▶ [TASK TO CARRY OUT]:
Write out, word for word, the first line of the data below and every line after it through the one containing "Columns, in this".

-- Opening Marker --

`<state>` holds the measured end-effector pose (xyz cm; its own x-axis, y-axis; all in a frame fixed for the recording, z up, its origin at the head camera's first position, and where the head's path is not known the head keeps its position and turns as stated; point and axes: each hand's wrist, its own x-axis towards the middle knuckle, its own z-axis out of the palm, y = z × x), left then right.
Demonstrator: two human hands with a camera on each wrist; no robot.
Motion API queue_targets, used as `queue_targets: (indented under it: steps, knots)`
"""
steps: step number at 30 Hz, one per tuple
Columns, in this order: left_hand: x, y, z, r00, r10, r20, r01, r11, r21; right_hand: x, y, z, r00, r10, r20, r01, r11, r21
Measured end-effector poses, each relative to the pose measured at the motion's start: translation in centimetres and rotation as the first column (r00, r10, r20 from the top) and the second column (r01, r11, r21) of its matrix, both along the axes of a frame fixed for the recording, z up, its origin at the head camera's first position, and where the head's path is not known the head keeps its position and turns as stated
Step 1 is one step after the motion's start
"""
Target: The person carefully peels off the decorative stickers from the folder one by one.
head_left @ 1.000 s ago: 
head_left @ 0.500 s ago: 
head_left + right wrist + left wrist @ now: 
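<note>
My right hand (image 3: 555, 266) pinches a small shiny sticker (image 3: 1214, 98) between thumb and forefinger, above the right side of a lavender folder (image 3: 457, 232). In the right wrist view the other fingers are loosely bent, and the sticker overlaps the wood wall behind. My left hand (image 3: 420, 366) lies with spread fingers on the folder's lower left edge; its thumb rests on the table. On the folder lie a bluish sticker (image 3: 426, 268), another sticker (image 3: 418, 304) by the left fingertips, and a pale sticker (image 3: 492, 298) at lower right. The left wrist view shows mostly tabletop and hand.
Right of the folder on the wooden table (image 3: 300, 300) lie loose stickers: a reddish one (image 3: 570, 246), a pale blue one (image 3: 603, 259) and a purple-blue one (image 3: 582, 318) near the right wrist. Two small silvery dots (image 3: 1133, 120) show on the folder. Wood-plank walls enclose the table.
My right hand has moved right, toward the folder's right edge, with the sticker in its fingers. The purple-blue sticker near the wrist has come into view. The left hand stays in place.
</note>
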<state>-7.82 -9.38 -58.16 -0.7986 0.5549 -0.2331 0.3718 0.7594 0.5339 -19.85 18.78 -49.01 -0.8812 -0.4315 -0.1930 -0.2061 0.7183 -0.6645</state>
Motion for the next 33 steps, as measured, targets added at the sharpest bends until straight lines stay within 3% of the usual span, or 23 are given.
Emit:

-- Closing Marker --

▶ [RESULT BELOW]:
`<state>` holds the measured end-effector pose (xyz cm; its own x-axis, y-axis; all in a frame fixed for the recording, z up, its origin at the head camera's first position, and where the head's path is not known the head keeps its position and turns as stated; point and axes: each hand's wrist, its own x-axis towards the middle knuckle, its own z-axis out of the palm, y = z × x), left then right.
Demonstrator: two human hands with a camera on each wrist; no robot.
Motion API queue_targets, used as `queue_targets: (indented under it: steps, knots)`
"""
steps: step number at 30 Hz, one per tuple
Columns, in this order: left_hand: x, y, z, r00, r10, r20, r01, r11, r21; right_hand: x, y, z, r00, r10, r20, r01, r11, r21

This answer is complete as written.